Good day boys and girls. We have another edition of Quote of the Day for you, and this time we bring you not one, but two (TWO!!) quotes from my boy Jean Jacques Rousseau's treatise on education titled Emile. For those who are unfamiliar, Emile is a book centered around the personal development of a young child. In the book, Rousseau explains to the reader how to effectively raise a baby to become to self-sufficient man and functioning member of society. With the proper education and rearing, Emile will grow into a man who is confident in himself and his abilities while understanding the way of the world. Through childhood Emile will only be raised by and through simple (while delicate and intricate) and natural means. Further details will be spared for now (give yourself a pat on the back if you haven't passed out), but hopefully these snippets of knowledge from the book will incite further interest.
*Best believe these won't be the last Quote of the Day taken from Emile or Rousseau.*
“Every feeling of hardship is inseparable from the desire to escape from it; every idea of pleasure from the desire to enjoy it.

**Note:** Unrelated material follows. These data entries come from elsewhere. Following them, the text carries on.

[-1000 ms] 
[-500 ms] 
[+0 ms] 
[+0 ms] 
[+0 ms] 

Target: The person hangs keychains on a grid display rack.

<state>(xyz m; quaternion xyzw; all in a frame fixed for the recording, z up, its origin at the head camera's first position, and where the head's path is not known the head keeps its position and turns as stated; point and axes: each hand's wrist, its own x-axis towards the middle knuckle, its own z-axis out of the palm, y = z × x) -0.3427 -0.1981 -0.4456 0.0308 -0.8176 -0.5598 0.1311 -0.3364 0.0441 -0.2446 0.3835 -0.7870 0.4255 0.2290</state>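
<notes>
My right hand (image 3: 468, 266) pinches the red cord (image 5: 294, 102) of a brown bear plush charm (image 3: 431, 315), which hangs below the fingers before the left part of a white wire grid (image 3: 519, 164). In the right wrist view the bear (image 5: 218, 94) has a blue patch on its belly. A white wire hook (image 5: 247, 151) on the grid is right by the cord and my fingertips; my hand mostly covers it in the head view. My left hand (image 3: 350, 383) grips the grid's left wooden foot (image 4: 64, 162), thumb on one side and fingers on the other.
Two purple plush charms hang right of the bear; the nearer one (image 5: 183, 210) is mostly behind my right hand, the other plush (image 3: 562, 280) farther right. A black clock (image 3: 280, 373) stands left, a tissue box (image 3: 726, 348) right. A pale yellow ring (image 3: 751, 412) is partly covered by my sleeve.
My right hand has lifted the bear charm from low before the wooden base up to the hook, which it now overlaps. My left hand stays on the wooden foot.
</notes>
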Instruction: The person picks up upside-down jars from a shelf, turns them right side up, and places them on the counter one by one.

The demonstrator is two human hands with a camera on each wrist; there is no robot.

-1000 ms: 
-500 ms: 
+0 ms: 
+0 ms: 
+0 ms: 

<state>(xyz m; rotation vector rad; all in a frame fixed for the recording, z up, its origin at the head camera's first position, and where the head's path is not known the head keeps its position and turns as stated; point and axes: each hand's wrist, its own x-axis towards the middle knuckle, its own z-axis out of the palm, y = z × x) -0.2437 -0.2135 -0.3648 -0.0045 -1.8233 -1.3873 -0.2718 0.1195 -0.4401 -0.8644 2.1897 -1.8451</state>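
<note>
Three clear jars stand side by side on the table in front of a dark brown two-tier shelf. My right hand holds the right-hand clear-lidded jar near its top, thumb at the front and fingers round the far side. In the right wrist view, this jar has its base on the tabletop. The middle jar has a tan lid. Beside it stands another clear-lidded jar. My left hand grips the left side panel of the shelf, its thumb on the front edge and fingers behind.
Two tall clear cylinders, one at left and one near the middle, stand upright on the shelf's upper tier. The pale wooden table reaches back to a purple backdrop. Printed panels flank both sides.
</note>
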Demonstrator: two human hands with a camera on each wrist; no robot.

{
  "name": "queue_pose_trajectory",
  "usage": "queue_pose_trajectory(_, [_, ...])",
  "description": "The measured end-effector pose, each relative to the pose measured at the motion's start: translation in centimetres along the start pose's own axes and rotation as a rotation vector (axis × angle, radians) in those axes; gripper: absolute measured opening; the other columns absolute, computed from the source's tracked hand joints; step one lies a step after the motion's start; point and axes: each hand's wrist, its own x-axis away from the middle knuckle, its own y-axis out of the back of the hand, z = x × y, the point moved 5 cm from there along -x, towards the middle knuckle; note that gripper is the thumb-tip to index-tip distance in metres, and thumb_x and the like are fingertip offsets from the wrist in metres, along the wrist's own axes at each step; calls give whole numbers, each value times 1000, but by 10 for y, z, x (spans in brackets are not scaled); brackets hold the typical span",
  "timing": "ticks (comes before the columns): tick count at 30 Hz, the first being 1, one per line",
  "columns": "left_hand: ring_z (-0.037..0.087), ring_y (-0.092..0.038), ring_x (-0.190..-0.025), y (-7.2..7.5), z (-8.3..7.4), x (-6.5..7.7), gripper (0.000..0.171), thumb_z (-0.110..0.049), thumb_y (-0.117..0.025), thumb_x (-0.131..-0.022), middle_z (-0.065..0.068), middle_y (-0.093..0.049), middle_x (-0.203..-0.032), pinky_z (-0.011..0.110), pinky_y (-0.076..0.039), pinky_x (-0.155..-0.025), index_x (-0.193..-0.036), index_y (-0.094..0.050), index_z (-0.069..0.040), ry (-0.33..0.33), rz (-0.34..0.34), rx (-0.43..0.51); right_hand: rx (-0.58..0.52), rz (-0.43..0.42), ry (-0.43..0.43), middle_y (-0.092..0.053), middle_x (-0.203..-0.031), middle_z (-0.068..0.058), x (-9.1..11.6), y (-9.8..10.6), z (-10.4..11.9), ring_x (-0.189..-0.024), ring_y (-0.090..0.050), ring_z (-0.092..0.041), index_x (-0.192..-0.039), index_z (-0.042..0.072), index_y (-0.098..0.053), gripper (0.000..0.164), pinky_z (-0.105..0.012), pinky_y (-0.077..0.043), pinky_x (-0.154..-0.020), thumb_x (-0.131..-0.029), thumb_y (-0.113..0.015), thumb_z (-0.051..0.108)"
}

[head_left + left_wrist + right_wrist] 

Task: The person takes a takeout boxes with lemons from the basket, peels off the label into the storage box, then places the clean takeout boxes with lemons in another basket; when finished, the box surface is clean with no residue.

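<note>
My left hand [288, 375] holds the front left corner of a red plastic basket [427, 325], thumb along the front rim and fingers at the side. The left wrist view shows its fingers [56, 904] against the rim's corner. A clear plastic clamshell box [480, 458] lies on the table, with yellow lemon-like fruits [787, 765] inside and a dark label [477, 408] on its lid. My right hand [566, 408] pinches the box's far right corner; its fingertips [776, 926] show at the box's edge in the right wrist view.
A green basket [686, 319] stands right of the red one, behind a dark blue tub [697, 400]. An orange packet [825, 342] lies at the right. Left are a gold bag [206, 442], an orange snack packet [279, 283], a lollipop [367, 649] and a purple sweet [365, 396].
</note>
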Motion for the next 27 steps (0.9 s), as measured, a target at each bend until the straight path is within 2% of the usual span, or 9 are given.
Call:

All desire implies a want, and all wants are painful; hence our wretchedness consists in the disproportion between our desires and our powers. A conscious being whose powers were equal to his desires would be perfectly happy.”
“Our Maker provides, not only for those needs he has created, but for those we create ourselves; and it is to keep the balance between our wants and our needs that he has caused our tastes to change and vary with our way of living. The further we are from a state of nature, the more we lose our natural tastes; or rather, habit becomes a second nature, and so completely replaces our real nature, that we have lost all knowledge of it.”